Segment Start: MATERIAL PROVIDED

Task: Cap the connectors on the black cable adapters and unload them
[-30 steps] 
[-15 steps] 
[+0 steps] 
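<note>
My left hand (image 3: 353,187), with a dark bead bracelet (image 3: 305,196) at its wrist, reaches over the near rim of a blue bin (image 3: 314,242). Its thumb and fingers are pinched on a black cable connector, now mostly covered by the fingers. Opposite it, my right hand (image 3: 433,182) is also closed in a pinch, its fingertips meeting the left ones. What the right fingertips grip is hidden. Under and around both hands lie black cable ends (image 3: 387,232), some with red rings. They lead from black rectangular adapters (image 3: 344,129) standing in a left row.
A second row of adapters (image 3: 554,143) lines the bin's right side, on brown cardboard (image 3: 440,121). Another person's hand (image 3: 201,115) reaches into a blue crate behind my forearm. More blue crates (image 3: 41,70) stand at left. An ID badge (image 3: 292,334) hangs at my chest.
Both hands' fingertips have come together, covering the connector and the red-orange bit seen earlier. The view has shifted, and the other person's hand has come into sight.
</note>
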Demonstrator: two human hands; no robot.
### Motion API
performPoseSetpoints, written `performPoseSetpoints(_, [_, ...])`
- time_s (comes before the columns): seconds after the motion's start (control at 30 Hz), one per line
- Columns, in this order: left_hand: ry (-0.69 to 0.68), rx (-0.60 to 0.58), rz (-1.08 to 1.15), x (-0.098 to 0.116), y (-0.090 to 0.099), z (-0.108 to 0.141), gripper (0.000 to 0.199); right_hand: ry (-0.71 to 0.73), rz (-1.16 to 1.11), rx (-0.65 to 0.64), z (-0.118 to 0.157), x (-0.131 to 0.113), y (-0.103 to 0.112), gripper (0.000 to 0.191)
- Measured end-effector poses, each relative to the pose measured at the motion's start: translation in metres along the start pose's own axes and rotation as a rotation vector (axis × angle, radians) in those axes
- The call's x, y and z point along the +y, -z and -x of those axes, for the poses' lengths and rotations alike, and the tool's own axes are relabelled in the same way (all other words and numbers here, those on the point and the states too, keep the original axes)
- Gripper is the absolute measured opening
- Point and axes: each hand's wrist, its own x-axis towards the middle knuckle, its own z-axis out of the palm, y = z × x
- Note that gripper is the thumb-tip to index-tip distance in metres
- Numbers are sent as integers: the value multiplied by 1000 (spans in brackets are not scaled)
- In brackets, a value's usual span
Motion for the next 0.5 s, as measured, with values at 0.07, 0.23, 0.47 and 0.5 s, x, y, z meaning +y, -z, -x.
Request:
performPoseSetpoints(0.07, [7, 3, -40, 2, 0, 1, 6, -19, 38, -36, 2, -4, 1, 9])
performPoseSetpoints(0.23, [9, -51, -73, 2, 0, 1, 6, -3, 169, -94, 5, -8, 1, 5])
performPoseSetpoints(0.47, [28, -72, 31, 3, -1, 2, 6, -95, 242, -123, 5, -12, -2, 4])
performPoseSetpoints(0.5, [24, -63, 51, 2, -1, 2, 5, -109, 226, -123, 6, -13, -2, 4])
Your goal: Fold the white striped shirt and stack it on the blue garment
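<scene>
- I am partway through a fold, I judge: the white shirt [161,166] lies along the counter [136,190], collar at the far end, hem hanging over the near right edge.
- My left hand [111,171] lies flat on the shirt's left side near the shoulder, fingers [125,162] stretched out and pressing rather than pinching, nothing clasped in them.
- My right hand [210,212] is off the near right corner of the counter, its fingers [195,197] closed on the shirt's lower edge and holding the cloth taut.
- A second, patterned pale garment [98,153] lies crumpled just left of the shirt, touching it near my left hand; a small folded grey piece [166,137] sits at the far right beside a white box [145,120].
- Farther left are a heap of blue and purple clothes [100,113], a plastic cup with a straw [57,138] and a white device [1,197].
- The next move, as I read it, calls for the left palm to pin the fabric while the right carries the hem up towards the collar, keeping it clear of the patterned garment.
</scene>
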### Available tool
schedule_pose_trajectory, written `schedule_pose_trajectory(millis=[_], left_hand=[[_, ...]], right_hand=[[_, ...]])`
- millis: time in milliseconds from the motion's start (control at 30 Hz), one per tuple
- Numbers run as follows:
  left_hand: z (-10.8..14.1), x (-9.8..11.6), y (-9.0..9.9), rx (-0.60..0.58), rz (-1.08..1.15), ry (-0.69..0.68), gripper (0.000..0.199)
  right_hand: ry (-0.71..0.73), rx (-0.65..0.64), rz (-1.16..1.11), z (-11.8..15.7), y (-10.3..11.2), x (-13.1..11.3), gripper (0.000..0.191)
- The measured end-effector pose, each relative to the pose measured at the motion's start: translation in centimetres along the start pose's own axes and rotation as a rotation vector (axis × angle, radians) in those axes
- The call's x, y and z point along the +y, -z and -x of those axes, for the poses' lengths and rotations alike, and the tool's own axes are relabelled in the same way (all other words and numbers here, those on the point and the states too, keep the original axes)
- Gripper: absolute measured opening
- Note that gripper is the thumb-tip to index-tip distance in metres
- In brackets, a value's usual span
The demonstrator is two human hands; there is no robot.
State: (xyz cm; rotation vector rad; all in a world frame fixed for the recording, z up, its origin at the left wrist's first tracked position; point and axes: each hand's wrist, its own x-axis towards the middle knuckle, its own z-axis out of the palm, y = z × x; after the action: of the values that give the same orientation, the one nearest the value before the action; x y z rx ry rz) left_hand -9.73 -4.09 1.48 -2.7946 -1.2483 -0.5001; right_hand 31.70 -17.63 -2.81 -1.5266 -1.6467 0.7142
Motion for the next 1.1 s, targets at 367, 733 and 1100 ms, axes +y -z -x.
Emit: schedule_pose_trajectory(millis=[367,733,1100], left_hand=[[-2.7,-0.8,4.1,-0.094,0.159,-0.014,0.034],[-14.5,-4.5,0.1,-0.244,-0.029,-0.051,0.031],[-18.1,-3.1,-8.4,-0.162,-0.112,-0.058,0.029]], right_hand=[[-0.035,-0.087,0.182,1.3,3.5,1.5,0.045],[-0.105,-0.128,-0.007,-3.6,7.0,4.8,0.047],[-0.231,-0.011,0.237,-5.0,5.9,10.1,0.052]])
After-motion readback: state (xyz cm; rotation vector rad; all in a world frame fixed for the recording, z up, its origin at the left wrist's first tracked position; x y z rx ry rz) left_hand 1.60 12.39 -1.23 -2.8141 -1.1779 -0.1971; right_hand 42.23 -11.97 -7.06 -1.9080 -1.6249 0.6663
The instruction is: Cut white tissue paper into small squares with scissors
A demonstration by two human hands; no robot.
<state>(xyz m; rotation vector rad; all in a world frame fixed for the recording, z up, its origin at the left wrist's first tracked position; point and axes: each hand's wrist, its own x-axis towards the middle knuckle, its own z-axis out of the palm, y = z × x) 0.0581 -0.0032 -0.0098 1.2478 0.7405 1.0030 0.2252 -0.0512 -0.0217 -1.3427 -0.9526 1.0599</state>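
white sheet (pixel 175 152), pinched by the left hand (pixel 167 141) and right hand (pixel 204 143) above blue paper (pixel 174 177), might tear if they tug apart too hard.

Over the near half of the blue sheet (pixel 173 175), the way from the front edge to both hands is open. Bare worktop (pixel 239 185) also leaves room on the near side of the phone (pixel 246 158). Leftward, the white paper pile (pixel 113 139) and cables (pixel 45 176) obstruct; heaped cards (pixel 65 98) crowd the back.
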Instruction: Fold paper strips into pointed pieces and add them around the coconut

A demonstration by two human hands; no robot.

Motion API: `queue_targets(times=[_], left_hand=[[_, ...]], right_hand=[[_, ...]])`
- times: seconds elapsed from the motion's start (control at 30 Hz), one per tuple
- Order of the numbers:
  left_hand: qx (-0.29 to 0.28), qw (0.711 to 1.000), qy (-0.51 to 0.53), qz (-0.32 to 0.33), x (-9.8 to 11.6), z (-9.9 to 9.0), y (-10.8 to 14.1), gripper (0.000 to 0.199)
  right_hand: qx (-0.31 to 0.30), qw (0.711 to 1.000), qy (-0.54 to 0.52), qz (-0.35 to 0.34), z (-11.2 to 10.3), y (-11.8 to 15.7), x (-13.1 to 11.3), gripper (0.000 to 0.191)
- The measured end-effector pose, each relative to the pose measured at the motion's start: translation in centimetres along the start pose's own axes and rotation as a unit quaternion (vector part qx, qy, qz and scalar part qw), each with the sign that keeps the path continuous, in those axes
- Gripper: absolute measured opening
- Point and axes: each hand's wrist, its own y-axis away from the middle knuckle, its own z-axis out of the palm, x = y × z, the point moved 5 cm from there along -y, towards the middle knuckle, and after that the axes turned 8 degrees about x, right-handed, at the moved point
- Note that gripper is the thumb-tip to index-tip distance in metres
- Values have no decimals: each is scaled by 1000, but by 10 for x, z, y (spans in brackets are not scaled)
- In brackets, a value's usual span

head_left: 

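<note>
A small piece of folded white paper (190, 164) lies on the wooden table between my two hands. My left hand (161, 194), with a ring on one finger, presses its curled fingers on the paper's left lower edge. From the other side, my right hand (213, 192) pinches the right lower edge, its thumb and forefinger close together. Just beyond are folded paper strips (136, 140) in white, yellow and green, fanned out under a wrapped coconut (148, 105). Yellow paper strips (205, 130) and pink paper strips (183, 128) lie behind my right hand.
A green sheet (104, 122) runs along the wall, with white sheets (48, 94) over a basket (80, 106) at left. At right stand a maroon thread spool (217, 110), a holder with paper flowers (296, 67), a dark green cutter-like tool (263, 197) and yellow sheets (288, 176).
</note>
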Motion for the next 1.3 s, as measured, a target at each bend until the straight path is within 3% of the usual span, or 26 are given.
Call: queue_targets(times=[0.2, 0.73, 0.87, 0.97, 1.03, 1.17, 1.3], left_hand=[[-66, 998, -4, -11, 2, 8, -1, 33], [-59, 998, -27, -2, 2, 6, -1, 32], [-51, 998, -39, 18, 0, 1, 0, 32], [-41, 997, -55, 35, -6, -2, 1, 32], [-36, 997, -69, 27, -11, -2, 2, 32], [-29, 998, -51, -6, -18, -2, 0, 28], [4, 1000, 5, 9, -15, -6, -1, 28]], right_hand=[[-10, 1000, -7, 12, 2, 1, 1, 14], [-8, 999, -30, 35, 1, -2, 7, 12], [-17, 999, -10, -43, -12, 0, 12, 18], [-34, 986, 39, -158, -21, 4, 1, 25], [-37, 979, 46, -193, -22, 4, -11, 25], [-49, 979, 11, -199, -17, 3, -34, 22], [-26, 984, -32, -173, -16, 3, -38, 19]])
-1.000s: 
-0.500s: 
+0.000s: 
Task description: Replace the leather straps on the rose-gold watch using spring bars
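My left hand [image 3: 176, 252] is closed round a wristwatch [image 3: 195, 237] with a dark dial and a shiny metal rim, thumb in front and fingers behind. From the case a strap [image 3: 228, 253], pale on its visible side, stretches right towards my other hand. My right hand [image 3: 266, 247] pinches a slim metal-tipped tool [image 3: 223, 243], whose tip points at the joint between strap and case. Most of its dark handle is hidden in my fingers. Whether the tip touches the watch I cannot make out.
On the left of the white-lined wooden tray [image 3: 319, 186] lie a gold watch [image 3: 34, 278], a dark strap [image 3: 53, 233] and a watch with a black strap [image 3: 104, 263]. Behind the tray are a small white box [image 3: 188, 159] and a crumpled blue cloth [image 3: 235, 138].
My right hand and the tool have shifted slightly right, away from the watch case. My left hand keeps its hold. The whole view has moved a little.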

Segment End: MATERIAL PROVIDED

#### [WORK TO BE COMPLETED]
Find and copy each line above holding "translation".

#### [EXPECTED ANSWER]
- Measured end-effector poses, each relative to the pose measured at the motion's start: translation in metres along the start pose's own axes and rotation as a rotation vector (axis × angle, radians) in those axes
- The measured end-effector pose, each relative to the pose measured at the motion's start: translation in centimetres along the start pose's own axes and rotation as a rotation vector (axis × angle, radians) in those axes
- The measured end-effector pose, each relative to the pose measured at the motion's start: translation in centimetres along the start pose's own axes and rotation as a unit quaternion (vector part qx, qy, qz and scalar part qw), each with the sign that keeps the path continuous, in those axes

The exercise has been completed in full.